__Task prompt__.
From the line with "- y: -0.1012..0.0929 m" through the line with "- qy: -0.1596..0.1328", inclusive, return each line of the data below exactly and leave the rest out.
[[ Supplied material, beginning ]]
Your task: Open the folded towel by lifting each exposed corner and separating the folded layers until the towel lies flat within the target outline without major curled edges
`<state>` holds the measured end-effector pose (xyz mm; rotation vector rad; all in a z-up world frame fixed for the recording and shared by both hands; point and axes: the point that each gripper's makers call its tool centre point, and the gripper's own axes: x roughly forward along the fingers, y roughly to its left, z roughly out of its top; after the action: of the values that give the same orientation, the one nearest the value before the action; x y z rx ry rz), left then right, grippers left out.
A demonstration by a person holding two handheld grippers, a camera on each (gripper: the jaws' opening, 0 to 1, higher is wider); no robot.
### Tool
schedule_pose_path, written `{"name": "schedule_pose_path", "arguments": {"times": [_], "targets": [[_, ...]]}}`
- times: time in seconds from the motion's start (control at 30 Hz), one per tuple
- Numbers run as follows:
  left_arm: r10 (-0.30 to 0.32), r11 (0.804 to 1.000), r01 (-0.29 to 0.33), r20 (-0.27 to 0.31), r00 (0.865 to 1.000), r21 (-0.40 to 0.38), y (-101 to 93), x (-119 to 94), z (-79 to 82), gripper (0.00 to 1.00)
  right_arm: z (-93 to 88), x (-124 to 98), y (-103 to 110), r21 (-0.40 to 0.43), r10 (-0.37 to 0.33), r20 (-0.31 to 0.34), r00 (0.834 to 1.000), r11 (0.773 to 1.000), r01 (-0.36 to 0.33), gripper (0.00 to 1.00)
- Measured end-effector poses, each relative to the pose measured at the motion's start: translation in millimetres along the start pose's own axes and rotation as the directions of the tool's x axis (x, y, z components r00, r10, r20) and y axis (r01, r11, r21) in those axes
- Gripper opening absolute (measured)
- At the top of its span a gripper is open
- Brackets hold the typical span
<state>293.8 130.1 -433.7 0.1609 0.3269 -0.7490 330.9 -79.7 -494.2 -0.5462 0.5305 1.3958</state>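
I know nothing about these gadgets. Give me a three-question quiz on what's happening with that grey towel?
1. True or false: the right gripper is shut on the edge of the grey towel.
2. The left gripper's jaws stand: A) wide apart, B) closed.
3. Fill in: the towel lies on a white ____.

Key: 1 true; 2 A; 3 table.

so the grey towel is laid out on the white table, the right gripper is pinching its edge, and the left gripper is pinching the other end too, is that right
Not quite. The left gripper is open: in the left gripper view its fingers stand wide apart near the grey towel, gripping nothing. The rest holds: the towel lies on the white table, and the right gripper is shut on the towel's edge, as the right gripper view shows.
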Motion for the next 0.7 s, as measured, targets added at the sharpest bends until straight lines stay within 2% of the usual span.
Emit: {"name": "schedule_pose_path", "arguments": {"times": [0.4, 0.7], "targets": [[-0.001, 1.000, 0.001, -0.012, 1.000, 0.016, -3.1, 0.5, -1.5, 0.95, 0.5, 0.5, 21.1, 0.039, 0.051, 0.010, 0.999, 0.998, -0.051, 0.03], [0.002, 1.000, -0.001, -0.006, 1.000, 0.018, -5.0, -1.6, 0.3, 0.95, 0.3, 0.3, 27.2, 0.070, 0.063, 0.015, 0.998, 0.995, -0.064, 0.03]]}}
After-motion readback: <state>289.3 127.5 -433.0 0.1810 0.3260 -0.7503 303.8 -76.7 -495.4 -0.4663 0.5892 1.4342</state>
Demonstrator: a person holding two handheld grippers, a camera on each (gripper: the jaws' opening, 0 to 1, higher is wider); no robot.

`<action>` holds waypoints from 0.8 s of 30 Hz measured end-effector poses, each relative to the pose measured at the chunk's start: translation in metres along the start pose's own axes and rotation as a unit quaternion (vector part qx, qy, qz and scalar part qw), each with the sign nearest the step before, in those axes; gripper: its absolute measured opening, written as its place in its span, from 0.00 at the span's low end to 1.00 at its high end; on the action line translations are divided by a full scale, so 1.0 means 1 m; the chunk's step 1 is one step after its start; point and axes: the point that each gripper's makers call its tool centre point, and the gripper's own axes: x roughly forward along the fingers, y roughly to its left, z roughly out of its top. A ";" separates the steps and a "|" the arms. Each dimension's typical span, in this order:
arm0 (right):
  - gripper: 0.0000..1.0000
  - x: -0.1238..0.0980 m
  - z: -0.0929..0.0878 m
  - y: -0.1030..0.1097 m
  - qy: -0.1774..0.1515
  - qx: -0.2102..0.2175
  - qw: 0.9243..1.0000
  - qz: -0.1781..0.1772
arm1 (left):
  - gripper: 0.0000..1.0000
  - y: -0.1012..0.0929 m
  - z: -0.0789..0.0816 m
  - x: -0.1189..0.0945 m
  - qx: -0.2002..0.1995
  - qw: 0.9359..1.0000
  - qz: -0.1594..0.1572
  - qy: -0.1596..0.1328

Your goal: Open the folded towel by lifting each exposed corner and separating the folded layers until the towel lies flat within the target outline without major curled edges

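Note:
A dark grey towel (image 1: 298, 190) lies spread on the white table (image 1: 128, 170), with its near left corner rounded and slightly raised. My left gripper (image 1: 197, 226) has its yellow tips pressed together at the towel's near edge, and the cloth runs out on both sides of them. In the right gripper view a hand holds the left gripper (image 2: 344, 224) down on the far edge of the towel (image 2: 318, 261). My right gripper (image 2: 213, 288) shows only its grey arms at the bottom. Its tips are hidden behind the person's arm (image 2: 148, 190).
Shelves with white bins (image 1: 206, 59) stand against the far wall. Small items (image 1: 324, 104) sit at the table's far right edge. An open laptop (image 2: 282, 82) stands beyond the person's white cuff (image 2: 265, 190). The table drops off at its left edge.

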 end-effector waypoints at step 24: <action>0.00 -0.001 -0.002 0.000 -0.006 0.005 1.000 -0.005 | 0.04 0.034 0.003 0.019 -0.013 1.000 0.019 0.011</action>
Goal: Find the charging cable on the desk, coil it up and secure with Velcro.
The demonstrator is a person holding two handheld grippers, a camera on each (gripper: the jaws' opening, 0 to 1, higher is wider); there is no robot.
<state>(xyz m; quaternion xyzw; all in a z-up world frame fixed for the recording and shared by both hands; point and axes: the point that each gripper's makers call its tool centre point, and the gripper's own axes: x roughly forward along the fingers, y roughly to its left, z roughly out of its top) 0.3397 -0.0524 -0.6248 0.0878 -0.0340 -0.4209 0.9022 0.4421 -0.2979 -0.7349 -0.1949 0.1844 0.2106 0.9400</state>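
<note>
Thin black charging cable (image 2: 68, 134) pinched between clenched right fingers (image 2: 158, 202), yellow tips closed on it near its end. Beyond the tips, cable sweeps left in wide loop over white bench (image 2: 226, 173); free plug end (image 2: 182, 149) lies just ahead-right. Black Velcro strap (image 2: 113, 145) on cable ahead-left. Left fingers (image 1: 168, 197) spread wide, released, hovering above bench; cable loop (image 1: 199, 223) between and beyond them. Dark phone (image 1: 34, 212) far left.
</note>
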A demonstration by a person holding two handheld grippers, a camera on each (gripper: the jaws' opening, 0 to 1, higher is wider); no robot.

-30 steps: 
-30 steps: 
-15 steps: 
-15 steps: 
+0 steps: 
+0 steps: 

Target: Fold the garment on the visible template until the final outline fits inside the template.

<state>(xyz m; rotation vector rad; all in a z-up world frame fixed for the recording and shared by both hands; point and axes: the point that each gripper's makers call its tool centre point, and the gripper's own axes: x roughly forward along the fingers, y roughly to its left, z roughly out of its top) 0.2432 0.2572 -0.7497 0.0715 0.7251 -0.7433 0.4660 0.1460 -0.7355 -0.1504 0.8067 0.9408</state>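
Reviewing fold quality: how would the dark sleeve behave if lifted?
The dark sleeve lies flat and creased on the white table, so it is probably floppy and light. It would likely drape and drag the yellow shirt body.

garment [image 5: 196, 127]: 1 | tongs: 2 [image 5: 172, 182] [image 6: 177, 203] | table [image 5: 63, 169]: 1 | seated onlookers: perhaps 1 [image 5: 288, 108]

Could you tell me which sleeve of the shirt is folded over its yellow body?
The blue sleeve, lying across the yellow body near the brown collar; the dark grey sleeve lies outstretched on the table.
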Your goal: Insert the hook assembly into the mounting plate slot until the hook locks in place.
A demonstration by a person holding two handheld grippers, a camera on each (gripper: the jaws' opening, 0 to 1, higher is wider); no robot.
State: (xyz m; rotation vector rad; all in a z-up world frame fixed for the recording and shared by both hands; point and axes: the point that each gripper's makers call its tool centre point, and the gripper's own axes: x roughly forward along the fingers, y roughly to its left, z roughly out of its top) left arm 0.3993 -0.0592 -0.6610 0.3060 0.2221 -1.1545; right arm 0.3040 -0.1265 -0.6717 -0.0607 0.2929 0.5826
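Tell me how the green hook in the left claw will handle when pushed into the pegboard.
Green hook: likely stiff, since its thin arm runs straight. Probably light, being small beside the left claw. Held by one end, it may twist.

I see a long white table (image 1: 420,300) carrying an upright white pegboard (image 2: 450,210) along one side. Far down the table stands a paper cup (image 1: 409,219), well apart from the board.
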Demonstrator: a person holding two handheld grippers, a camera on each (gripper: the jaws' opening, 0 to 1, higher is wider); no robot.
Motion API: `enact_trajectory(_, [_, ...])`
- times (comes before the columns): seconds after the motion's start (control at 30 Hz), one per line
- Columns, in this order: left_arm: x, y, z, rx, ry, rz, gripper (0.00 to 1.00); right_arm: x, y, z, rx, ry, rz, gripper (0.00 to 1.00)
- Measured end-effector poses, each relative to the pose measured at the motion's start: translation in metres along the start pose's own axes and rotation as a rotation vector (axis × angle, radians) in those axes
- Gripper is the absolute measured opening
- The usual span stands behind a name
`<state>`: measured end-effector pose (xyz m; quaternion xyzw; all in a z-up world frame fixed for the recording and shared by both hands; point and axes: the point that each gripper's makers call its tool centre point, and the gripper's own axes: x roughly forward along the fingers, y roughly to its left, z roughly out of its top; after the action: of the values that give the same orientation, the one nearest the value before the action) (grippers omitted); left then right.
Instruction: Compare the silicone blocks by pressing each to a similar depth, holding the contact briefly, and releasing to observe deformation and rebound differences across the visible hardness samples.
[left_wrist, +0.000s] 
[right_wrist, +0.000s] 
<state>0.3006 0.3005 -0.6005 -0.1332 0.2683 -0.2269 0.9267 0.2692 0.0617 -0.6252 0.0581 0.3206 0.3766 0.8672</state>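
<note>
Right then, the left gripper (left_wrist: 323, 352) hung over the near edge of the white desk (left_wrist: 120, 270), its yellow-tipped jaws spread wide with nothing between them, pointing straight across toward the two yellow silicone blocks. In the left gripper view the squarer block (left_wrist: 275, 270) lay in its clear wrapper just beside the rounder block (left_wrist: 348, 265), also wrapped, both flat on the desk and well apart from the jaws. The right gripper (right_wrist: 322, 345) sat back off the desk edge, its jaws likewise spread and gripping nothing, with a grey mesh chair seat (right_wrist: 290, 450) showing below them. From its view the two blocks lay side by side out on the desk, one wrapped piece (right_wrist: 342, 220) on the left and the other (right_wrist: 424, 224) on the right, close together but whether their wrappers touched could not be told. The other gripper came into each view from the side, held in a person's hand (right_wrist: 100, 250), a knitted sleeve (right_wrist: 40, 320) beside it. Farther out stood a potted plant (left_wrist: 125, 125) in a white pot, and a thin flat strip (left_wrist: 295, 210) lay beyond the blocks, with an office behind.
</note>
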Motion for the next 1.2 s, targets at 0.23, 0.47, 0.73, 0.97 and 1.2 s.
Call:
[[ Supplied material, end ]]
__Written answer__.
  - y: -0.1012..0.0929 m
  - z: -0.0789..0.0816 m
  - x: -0.1189..0.0945 m
  - qx: -0.2002..0.1995
  - qw: 0.9359..1.0000
  - qz: -0.1594..0.1572
  - qy: -0.1596..0.1328

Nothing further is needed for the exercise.